Page:Groulx - Mes mémoires tome IV, 1974.djvu/346

La bibliothèque libre.
Le texte de cette page a été corrigé et est conforme au fac-similé.
327
huitième volume 1950-1967

conférence : Pourquoi nous sommes divisés. Des causes autrement plus graves sont intervenues. Chimère que le manuel unique dont les anglophones eux-mêmes ne veulent point. Et j’ajoute :

Que voulez-vous, mes jeunes amis, si l’on écrit la biographie de quelqu’un, cette biographie est propre à ce quelqu’un ; elle ne peut convenir à nul autre. C’est ainsi pour l’histoire. Si les Canadiens français se croient une nation, et ils le croient et ils le sont, leur histoire ne peut être qu’à l’image de cette nation ou elle n’est qu’un mensonge. Je l’ai dit encore récemment : il n’y a point d’histoire passe-partout. Et il ne saurait y en avoir.

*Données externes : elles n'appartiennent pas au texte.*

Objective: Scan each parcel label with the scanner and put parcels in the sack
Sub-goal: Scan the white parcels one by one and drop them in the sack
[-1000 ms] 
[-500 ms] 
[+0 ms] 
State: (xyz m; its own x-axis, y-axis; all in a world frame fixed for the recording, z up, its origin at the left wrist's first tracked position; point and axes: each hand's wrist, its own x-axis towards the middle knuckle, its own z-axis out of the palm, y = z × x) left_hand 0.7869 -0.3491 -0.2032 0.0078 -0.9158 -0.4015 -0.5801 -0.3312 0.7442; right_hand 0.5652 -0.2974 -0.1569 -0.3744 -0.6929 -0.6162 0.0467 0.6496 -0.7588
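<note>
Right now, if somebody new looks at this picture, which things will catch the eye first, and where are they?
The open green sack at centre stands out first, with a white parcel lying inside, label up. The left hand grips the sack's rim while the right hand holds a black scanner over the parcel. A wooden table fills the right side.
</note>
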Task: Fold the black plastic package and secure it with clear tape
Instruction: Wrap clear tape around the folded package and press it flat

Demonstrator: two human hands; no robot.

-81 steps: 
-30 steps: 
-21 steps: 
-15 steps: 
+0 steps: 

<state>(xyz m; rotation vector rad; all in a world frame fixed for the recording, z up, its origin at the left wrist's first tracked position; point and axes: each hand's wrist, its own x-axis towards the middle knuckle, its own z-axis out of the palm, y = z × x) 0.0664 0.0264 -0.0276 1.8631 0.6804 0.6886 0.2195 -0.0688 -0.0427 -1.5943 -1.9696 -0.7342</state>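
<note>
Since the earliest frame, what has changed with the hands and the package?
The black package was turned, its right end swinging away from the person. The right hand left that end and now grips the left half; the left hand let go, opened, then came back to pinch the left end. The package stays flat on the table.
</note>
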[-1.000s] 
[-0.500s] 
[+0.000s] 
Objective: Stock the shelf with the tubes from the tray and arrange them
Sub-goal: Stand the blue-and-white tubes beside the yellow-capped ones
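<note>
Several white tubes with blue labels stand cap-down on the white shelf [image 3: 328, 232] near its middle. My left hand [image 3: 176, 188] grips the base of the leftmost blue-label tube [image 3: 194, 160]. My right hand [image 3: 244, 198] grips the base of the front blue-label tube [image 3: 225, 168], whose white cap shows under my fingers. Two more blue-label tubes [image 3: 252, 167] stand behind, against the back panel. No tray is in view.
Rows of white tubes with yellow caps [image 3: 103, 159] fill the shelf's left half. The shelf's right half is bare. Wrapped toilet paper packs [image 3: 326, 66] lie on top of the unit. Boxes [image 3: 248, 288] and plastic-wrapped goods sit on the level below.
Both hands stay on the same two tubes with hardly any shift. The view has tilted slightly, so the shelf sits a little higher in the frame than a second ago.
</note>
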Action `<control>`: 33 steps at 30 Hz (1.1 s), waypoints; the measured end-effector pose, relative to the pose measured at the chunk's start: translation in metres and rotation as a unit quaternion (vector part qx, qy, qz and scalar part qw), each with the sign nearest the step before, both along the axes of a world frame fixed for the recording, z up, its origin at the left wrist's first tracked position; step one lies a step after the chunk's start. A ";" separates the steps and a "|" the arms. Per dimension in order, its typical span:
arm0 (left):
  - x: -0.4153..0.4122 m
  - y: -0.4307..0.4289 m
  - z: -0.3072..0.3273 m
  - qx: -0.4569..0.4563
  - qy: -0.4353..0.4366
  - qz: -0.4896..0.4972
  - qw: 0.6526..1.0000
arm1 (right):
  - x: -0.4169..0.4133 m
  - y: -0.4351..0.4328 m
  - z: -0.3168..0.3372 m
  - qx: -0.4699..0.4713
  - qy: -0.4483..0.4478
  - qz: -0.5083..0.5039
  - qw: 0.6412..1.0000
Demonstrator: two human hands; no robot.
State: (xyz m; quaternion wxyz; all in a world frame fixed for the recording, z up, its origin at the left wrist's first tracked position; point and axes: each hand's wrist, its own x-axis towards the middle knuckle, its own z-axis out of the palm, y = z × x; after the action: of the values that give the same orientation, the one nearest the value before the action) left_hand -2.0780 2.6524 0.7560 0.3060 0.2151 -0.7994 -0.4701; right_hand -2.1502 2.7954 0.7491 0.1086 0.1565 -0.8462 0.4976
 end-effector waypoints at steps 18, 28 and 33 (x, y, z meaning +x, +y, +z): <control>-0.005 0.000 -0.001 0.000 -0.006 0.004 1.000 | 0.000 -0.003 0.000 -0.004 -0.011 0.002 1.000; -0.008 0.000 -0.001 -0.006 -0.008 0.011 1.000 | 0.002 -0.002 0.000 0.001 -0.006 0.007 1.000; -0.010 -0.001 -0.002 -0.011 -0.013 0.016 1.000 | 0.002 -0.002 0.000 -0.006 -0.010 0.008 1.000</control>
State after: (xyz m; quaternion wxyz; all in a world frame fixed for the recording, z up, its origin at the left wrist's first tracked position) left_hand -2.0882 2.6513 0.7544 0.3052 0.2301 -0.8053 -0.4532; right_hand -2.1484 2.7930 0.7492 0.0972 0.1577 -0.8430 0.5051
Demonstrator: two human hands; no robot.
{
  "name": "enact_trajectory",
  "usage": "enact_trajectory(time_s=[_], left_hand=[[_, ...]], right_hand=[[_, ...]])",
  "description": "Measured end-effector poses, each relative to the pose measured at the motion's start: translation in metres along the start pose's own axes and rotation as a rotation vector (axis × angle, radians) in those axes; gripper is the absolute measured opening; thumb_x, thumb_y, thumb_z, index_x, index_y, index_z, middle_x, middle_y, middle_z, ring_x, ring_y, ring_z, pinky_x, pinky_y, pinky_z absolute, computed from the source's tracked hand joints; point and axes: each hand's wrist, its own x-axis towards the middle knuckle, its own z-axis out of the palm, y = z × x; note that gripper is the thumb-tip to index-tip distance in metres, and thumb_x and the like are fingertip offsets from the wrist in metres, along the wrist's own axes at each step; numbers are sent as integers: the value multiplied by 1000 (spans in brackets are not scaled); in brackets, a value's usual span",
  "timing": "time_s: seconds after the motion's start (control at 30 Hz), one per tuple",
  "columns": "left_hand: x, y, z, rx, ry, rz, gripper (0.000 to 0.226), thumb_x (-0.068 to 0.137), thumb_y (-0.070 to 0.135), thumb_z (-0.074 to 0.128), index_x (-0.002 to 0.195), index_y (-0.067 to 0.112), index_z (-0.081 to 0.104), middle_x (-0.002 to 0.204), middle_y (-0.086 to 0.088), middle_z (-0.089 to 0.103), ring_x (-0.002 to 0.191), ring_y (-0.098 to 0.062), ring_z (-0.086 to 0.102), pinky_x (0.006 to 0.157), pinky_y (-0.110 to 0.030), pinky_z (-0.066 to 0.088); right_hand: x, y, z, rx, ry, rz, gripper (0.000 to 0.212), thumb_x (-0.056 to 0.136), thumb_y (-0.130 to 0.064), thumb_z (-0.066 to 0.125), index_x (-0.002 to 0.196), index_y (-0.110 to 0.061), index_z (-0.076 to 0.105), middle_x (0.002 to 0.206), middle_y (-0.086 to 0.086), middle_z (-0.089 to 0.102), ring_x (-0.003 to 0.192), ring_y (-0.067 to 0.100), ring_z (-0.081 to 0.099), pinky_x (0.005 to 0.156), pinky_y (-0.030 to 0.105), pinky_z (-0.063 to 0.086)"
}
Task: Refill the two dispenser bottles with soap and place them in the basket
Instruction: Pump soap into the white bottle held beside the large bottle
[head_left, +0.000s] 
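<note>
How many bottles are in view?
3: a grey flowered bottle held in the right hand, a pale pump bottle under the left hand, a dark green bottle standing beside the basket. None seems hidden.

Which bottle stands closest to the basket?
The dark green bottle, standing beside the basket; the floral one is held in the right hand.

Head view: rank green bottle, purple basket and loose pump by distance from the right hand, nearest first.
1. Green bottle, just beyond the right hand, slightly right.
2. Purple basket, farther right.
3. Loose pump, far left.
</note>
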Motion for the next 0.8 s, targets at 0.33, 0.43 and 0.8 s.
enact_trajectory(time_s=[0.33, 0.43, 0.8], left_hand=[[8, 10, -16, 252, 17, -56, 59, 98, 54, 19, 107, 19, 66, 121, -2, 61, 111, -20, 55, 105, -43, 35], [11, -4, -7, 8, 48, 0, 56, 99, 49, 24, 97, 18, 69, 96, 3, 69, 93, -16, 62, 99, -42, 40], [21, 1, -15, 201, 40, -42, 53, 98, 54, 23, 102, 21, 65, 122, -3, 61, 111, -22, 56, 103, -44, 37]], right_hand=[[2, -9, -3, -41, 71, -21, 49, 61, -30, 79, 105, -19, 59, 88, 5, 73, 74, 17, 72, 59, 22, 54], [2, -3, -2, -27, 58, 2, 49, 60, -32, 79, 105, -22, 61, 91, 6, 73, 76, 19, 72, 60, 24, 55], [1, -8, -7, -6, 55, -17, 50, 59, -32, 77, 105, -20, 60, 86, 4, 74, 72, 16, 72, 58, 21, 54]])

Ces jeunes scouts, esprits mûrs, portent en eux deux graves préoccupations qu’ils me soumettent : « Comment donner à la masse une conscience nationale ? » et « l’indépendance du Québec ». Leur premier souci paraît les accabler. Ils ont déjà sondé, j’imagine, le vide de l’âme populaire. Que lui importe son destin, le milieu redoutable où vit la petite nation ? Que représente, pour elle, le problème de la survivance ? Autant de questions que moi-même je me suis tant de fois posées et qui m’ont apeuré. Je réponds pourtant avec une assurance, une foi, qui ne m’ont jamais quitté :

Le problème n’est pas insoluble. Notre peuple a déjà le sentiment de former un groupe à part, de n’appartenir point à une province « comme les autres ». Sentiment qui existe, si imprécis soit-il. Il suffirait d’abolir, dans l’âme populaire, cette trop lourde survivance qu’est restée sa sujétion économique. Qu’on débarrasse notre peuple de cette sujétion, qu’il ne se voie plus contraint de gagner sa vie en anglais ; que dans le pays de ses pères il n’occupe point le rang d’un simple locataire ou d’un simple employé, mais celui d’un propriétaire, et il reprendra goût à sa langue, à sa culture originelles ; il ne se sentira plus une sorte d’étranger dans son pays natal et son âme se redressera. Cela veut donc dire la reprise graduelle des richesses naturelles de sa province. La reprise est déjà commencée. Nous avons repris nos grandes sources d’énergies hydrauliques. Que l’on continue en ce sens ; que son système d’éducation, jusqu’ici si amorphe, fait pour des esclaves beaucoup plus que pour des hommes libres, l’éveille enfin à ces sortes de préoccupations ; qu’on l’associe — on tente déjà de le faire — à son émancipation économique, et la vieille servitude trouvera sa fin.